**PROBLEM STATEMENT**
Given the material below, return only the lines starting at the line with "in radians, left" and ending at the line with "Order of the", exactly as they appear.

+ + +

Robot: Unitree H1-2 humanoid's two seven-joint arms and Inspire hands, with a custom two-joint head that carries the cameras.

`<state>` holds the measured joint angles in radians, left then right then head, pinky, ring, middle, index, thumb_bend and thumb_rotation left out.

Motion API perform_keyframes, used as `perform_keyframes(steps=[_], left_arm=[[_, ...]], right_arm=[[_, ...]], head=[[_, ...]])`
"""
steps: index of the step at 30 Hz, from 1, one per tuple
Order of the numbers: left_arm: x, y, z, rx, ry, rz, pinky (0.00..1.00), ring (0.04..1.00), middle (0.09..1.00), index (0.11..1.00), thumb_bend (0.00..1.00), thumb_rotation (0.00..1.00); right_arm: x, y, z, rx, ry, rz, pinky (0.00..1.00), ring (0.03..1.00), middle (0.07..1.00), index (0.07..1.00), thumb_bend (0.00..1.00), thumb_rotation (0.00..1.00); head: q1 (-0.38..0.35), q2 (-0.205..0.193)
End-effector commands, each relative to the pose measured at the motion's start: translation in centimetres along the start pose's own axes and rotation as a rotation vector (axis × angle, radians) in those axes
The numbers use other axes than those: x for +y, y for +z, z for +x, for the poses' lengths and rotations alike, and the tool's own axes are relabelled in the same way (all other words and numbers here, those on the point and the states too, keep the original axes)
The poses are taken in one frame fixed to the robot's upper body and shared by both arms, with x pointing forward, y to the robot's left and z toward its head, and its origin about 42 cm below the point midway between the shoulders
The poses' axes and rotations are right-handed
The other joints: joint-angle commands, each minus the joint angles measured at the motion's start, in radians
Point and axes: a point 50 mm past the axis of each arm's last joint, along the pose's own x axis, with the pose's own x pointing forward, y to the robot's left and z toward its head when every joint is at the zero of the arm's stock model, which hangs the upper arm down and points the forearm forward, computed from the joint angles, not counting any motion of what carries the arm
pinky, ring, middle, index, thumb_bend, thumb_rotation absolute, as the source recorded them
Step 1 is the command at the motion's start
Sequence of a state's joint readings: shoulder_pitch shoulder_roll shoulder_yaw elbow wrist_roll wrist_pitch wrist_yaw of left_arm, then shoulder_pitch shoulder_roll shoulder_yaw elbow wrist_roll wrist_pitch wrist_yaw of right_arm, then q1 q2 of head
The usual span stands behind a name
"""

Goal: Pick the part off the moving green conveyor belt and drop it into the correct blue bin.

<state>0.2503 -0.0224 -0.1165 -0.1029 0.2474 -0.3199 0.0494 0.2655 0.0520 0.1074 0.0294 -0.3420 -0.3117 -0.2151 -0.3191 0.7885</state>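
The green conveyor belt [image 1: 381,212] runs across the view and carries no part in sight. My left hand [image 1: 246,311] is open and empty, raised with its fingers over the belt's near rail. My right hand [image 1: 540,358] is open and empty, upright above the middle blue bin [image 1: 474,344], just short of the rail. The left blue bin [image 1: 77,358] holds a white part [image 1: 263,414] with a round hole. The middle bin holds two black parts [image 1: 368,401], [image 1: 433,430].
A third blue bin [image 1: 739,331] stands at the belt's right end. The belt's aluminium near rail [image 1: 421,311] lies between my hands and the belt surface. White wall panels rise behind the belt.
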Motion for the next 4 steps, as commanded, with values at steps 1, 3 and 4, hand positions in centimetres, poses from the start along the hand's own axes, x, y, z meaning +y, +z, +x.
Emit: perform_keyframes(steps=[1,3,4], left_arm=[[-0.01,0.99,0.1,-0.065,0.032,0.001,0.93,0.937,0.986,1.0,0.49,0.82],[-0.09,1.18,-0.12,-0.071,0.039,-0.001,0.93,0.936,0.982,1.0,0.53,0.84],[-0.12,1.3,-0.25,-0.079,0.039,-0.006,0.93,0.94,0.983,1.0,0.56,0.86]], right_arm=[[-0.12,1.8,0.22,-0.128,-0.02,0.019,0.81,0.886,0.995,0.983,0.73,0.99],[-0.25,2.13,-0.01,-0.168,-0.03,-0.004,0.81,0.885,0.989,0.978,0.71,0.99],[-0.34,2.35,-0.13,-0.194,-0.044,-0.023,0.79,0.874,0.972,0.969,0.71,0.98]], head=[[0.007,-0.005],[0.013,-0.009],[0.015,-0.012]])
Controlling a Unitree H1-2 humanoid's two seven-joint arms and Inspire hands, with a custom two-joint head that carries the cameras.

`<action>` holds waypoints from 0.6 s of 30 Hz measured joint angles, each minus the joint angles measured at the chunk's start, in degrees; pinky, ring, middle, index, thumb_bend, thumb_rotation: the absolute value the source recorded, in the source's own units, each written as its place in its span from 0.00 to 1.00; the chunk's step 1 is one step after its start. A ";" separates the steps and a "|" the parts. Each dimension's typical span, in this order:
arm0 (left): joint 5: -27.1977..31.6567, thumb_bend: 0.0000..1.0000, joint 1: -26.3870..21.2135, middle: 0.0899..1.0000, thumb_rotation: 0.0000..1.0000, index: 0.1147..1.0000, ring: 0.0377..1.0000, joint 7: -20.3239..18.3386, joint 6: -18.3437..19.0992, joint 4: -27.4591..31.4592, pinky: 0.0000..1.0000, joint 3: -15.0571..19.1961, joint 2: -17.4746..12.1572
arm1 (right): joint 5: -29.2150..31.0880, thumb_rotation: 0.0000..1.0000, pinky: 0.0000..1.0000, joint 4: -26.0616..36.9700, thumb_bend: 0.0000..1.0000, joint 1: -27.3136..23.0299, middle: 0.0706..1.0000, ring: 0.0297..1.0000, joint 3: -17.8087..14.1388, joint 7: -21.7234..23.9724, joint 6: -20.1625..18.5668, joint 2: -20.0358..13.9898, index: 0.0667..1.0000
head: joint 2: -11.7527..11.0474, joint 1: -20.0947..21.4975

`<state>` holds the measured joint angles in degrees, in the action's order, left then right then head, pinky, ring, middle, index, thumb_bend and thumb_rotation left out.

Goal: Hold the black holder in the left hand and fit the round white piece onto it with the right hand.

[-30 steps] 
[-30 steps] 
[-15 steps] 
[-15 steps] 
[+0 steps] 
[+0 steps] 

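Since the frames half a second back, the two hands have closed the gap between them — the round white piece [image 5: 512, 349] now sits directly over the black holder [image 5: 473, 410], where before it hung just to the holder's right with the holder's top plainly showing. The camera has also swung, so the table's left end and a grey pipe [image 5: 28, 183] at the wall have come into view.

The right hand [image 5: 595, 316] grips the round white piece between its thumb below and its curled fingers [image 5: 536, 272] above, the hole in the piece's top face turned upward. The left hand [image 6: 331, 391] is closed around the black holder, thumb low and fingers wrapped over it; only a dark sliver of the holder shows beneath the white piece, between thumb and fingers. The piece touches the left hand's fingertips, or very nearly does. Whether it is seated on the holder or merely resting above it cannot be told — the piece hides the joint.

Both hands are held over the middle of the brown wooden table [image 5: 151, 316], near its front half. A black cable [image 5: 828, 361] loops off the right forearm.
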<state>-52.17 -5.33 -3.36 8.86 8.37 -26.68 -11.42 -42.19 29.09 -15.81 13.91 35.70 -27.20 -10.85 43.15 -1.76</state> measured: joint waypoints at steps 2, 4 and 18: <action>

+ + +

**EXERCISE SOLUTION**
`<state>` holds the measured joint angles in radians, left then right then head, pinky, ring, middle, index, thumb_bend and thumb_rotation left out.

Motion API perform_keyframes, used as `perform_keyframes(steps=[_], left_arm=[[_, ...]], right_arm=[[_, ...]], head=[[_, ...]])`
"""
steps: index of the step at 30 Hz, from 1, one per tuple
Order of the numbers: left_arm: x, y, z, rx, ry, rz, pinky (0.00..1.00), ring (0.04..1.00), middle (0.09..1.00), index (0.11..1.00), thumb_bend (0.00..1.00), thumb_rotation (0.00..1.00); right_arm: x, y, z, rx, ry, rz, pinky (0.00..1.00), ring (0.03..1.00), middle (0.07..1.00), index (0.07..1.00), thumb_bend (0.00..1.00), thumb_rotation (0.00..1.00); head: q1 (-0.38..0.35), q2 (-0.205..0.193)

What came before is the finished answer.